AIM OF THE TASK> Give the data again exactly as it appears, excluding any pictures.

SUPPLIED DATA>
○ ○ ○ ○ ○ ○ ○

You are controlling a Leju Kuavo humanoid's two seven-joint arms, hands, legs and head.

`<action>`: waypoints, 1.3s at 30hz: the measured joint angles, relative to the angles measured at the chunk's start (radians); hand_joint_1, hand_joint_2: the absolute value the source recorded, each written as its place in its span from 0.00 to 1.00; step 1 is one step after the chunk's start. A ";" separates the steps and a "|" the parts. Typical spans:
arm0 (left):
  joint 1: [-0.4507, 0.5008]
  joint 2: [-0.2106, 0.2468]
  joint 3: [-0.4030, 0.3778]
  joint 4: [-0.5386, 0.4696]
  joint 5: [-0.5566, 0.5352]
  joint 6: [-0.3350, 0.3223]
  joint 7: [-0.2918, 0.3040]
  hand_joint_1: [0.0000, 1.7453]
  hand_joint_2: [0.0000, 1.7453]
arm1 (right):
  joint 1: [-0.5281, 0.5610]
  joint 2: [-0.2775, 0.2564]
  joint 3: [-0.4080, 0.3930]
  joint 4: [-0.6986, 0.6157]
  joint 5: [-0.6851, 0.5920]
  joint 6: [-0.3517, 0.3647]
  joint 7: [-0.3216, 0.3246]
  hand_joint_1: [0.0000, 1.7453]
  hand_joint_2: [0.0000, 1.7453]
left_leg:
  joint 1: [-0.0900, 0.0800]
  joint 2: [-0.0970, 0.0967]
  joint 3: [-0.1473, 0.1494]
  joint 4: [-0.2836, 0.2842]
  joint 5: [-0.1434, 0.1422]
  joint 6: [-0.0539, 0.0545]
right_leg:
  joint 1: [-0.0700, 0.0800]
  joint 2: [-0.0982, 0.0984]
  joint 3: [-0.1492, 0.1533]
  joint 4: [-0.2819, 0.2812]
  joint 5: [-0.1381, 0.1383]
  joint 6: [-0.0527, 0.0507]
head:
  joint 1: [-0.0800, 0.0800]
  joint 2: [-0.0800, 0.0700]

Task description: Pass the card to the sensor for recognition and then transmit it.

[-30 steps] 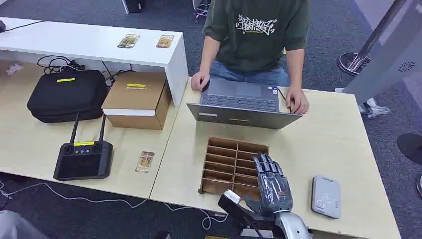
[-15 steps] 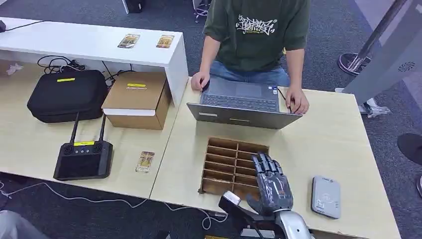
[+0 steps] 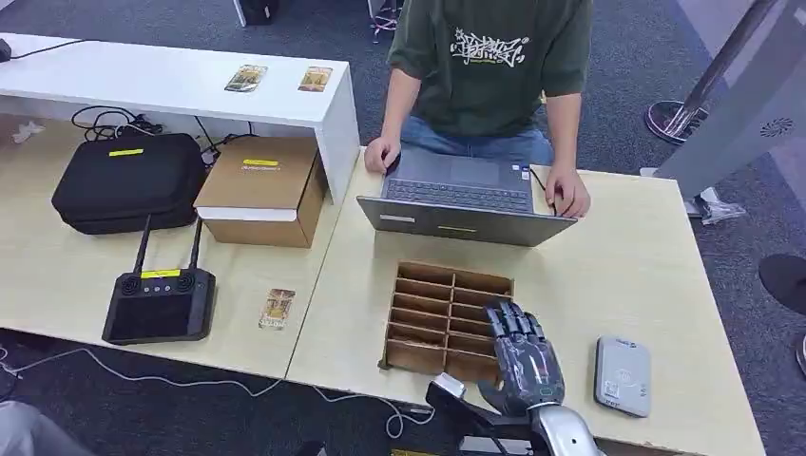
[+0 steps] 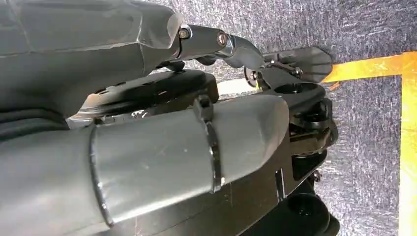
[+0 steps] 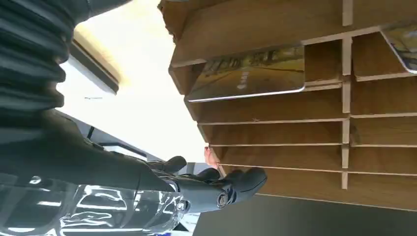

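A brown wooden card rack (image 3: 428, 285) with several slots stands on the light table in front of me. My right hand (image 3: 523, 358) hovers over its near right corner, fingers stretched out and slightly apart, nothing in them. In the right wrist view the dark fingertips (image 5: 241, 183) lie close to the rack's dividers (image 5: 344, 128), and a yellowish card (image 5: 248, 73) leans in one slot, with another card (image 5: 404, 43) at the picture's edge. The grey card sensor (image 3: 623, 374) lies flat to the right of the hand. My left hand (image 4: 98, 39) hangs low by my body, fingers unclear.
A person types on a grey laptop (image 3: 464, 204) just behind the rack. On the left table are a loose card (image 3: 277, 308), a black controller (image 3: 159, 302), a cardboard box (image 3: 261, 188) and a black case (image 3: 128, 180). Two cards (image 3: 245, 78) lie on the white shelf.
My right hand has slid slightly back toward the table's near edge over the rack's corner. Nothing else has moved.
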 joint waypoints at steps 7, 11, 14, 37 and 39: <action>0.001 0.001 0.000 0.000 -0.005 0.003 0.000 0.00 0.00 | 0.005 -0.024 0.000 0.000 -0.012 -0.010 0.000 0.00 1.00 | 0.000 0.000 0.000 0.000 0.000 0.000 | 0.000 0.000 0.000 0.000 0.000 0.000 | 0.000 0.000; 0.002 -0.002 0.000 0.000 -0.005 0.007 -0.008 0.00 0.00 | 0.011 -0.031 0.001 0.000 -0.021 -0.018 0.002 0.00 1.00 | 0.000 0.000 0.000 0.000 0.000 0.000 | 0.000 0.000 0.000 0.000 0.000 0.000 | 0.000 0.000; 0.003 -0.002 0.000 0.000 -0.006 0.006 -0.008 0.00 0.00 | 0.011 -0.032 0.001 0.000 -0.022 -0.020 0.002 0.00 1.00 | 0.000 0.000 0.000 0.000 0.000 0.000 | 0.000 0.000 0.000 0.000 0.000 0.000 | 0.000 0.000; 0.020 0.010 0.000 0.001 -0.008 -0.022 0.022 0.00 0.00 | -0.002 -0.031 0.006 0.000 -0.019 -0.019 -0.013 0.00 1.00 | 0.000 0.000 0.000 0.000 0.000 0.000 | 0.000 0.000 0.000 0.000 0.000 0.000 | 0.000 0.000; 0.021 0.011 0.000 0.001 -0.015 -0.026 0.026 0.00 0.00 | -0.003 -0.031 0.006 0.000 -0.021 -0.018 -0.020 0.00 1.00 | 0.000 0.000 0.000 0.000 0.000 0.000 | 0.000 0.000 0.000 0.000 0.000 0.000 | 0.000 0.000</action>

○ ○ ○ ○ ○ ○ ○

TASK ANSWER>
You are controlling a Leju Kuavo humanoid's two seven-joint arms, hands, legs and head.

`<action>`: waypoints, 1.3s at 30hz: the measured joint angles, relative to the angles measured at the chunk's start (radians); hand_joint_1, hand_joint_2: the absolute value the source recorded, each written as its place in its span from 0.00 to 1.00; step 1 is one step after the chunk's start. A ";" separates the steps and a "|" the parts. Typical spans:
arm0 (left):
  joint 1: [-0.4507, 0.5008]
  joint 2: [-0.2106, 0.2468]
  joint 3: [-0.4030, 0.3778]
  joint 4: [-0.5386, 0.4696]
  joint 5: [-0.5566, 0.5352]
  joint 6: [-0.3350, 0.3223]
  joint 7: [-0.2918, 0.3040]
  hand_joint_1: [0.0000, 1.7453]
  hand_joint_2: [0.0000, 1.7453]
arm1 (right):
  joint 1: [-0.5281, 0.5610]
  joint 2: [-0.2775, 0.2564]
  joint 3: [-0.4080, 0.3930]
  joint 4: [-0.6986, 0.6157]
  joint 5: [-0.6851, 0.5920]
  joint 6: [-0.3517, 0.3647]
  joint 7: [-0.3216, 0.3246]
  hand_joint_1: [0.0000, 1.7453]
  hand_joint_2: [0.0000, 1.7453]
left_leg:
  joint 1: [-0.0900, 0.0800]
  joint 2: [-0.0970, 0.0967]
  joint 3: [-0.1473, 0.1494]
  joint 4: [-0.2836, 0.2842]
  joint 5: [-0.1434, 0.1422]
  joint 6: [-0.0539, 0.0545]
right_leg:
  joint 1: [-0.0700, 0.0800]
  joint 2: [-0.0982, 0.0984]
  joint 3: [-0.1492, 0.1533]
  joint 4: [-0.2819, 0.2812]
  joint 5: [-0.1381, 0.1383]
  joint 6: [-0.0527, 0.0507]
head:
  joint 1: [-0.0800, 0.0800]
  joint 2: [-0.0800, 0.0700]

Task description: Pass the card to the sensor for recognition and then transmit it.

[-30 steps] 
[-15 steps] 
[+0 steps] 
[+0 steps] 
[+0 steps] 

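A brown wooden card rack (image 3: 428, 285) with several slots stands on the light table in front of me. My right hand (image 3: 523, 358) hovers over its near right corner, fingers stretched out and slightly apart, nothing in them. In the right wrist view the dark fingertips (image 5: 241, 183) lie close to the rack's dividers (image 5: 344, 128), and a yellowish card (image 5: 248, 73) leans in one slot, with another card (image 5: 404, 43) at the picture's edge. The grey card sensor (image 3: 623, 374) lies flat to the right of the hand. My left hand (image 4: 98, 39) hangs low by my body, fingers unclear.
A person types on a grey laptop (image 3: 464, 204) just behind the rack. On the left table are a loose card (image 3: 277, 308), a black controller (image 3: 159, 302), a cardboard box (image 3: 261, 188) and a black case (image 3: 128, 180). Two cards (image 3: 245, 78) lie on the white shelf.
My right hand has slid slightly back toward the table's near edge over the rack's corner. Nothing else has moved.
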 joint waypoints at steps 7, 11, 14, 37 and 39: <action>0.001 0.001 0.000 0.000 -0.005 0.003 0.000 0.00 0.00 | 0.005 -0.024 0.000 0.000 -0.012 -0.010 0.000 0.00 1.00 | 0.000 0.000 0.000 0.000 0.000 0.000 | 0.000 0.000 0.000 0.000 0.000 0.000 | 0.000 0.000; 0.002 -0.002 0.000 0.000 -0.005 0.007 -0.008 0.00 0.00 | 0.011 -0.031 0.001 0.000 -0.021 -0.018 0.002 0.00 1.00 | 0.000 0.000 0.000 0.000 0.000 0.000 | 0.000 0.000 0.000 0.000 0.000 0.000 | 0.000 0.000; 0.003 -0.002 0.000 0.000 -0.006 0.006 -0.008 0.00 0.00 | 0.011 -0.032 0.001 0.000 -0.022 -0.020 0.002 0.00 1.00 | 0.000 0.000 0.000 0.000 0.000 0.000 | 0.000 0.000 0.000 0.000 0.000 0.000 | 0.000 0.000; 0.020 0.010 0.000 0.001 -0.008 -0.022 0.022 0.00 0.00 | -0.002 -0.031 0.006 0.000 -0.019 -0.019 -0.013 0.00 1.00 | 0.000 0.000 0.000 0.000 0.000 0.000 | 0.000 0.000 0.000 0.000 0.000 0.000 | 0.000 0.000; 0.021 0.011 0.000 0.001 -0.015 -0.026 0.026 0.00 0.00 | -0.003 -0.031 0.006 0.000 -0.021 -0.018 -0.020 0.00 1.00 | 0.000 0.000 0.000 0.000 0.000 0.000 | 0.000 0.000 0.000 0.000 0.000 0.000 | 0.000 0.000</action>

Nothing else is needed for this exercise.